This project was made to be run with Python 3.9. You should have the following libraries/packages installed:
- numpy
- scipy
- pandas
- jams
- librosa
- keras
- tensorflow
pip install -r requirements.txt
Download the GuitarSet audio and annotation data from here.
Unzip and place the downloaded GuitarSet folder in code_12095/data/
so that in code_12095/data/GuitarSet/
you have the following two folders:
annotation/
audio/
The remaining instructions assume that you are in the code_12095/
folder.
Run the following line to preprocess different spectral representations for the audio files:
bash data/Bash_TabDataReprGen.sh
This will save the preprocessed data as compressed numpy (.npz) files in the data/spec_repr/
directory.
Run either the np_to_tfrecords_192x9.py
or np_to_tfrecords_224x224.py
to slice your computed CQT features into images of size 192x9. The output of the first code would be the images of size 192x9 with their corresponding labels. The output of the second one would be the images of size 224x224 with their corresponding labels.
In this repository, we offer an implementation of the EfficientNetB0, the SwinTransformer,the Vision Transformer, and the TabInception model in tensorflow for automatic guitar transcription using the GuitarSet dataset.
Run the following command to train the TabInception model:
python model/TabInception_tfrec_192x9.py
Run the following command to train the Inception Transformer (InT) model:
python model/InT_tfrec_192x9.py
Run the following command to train the Vision Transformer model:
python model/VIT_tfrec_192x9.py
Run the following command to train the EfficientNetB0 model:
python model/EfficientNetB0_tfrec_224x224.py
Run the following command to train the SwinTransformer model:
python model/Swin_tfrec_224x224.py
NB: All the training models show the 8 or 16 epochs configuration presented in the paper, except the configuration of InT model where we manifest the 300 epochs configuration with the early stopping mechanism.
A summary log and a csv results file will be saved in a time-stamped folder within the model/saved/
directory. Additionally, a folder for each fold of data will be created, containing the individual model's weights and predictions.

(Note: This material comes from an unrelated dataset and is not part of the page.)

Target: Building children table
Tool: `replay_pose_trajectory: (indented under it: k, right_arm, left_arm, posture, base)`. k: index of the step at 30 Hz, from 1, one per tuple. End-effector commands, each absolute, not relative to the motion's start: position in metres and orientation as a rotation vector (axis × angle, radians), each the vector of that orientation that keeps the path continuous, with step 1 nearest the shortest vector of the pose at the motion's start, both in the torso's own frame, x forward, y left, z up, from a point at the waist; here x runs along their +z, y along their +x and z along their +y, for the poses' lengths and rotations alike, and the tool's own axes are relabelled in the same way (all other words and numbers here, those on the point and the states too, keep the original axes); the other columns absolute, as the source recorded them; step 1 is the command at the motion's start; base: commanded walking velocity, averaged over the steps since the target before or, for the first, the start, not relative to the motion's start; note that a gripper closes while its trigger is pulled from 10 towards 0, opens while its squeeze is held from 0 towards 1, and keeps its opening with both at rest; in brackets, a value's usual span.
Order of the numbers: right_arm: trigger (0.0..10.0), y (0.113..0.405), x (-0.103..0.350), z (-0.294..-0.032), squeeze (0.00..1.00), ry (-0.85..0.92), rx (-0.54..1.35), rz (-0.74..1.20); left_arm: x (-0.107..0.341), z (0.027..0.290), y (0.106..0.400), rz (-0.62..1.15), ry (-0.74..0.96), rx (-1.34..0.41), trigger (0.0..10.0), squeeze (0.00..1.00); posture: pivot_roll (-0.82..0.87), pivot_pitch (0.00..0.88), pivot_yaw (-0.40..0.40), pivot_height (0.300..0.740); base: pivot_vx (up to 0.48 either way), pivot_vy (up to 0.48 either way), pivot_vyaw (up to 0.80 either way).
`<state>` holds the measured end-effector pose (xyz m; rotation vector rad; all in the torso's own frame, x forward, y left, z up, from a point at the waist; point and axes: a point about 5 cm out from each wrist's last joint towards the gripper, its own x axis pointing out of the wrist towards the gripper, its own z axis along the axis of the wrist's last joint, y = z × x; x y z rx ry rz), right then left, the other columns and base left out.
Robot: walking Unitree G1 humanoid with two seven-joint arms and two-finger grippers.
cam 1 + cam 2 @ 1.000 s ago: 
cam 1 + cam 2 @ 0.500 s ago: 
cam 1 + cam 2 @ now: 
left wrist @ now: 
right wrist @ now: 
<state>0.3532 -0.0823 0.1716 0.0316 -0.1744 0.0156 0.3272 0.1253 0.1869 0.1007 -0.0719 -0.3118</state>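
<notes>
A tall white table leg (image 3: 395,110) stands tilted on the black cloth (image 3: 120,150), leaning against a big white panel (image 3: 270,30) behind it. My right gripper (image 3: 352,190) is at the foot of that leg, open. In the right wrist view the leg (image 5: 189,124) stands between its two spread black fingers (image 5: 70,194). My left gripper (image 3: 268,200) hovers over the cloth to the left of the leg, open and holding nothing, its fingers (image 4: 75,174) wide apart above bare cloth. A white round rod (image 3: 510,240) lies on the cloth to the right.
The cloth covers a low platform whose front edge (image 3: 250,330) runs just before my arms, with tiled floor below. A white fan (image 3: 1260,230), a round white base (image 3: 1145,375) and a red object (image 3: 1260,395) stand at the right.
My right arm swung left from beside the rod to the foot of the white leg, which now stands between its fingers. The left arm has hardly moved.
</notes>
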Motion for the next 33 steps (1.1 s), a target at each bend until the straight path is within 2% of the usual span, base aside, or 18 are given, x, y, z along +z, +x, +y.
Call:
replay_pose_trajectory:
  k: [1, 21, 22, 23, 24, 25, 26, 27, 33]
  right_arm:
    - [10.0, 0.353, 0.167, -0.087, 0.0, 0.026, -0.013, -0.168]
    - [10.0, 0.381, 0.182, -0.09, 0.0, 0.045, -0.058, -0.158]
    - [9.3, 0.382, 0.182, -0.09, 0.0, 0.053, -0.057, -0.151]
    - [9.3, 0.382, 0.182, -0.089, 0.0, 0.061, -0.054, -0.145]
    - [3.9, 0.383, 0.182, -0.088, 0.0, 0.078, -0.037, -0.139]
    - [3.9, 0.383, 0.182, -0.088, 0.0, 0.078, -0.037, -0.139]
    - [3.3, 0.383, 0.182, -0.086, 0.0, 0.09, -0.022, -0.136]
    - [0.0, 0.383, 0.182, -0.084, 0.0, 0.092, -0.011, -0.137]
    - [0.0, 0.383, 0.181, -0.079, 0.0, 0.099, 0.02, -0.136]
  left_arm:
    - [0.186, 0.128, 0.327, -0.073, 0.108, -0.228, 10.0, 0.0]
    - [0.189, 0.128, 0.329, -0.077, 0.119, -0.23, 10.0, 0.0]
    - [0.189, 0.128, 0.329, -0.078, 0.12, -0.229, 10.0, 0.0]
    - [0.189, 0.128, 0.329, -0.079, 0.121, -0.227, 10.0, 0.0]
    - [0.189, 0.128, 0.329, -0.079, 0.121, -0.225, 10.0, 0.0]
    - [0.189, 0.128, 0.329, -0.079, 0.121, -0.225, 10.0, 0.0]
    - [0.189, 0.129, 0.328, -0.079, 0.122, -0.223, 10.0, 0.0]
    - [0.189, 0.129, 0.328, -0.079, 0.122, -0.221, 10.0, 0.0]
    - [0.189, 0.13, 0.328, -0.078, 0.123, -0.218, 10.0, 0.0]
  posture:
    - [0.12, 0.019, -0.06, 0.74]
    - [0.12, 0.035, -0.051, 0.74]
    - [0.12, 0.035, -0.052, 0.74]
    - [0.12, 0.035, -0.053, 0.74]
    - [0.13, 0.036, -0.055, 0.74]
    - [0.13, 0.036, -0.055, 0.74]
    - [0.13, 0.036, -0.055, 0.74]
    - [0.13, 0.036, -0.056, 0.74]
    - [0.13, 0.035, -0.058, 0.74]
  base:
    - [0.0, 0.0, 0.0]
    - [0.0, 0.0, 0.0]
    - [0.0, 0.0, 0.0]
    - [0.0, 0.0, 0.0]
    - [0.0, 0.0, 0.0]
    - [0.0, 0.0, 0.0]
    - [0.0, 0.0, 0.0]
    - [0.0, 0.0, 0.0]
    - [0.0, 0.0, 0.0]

All the hyper-parameters presented in the code are fixed and will not change except the epoch size, as well as the early stopping (ES) mechanism when applied. We use a patience value of 5 for all the training with an early stopping mechanism.
The image shown above presents all the experimental results performed in our paper. Both training and testing runs were repeated 5 times. The results shown in the table consist of the average number of all 5 runs.
The average runtime depends greatly on the model used as well as the number of epochs in question.
As for our experiment, we present below the average runtime per epoch size while giving a variance of 5 additional or reduced training hours regarding the model choice.
- 8 epochs: up to 20 hours
- 16 epochs: up to 48 hours
- 300 epochs with ES: up to 120 hours
For these experiments, we use the NVIDIA Tesla V100 SXM2 32GB graphics processing unit (GPU). Since we trained different networks with different parameters, it was needed to use up to 4 GPUs simultaneously in some cases to train a specific model. For instance, the proposed networks can be trained on a single GPU. Contrarily, the Swin Transformer (SwinTF) need more than 1 GPU to be trained.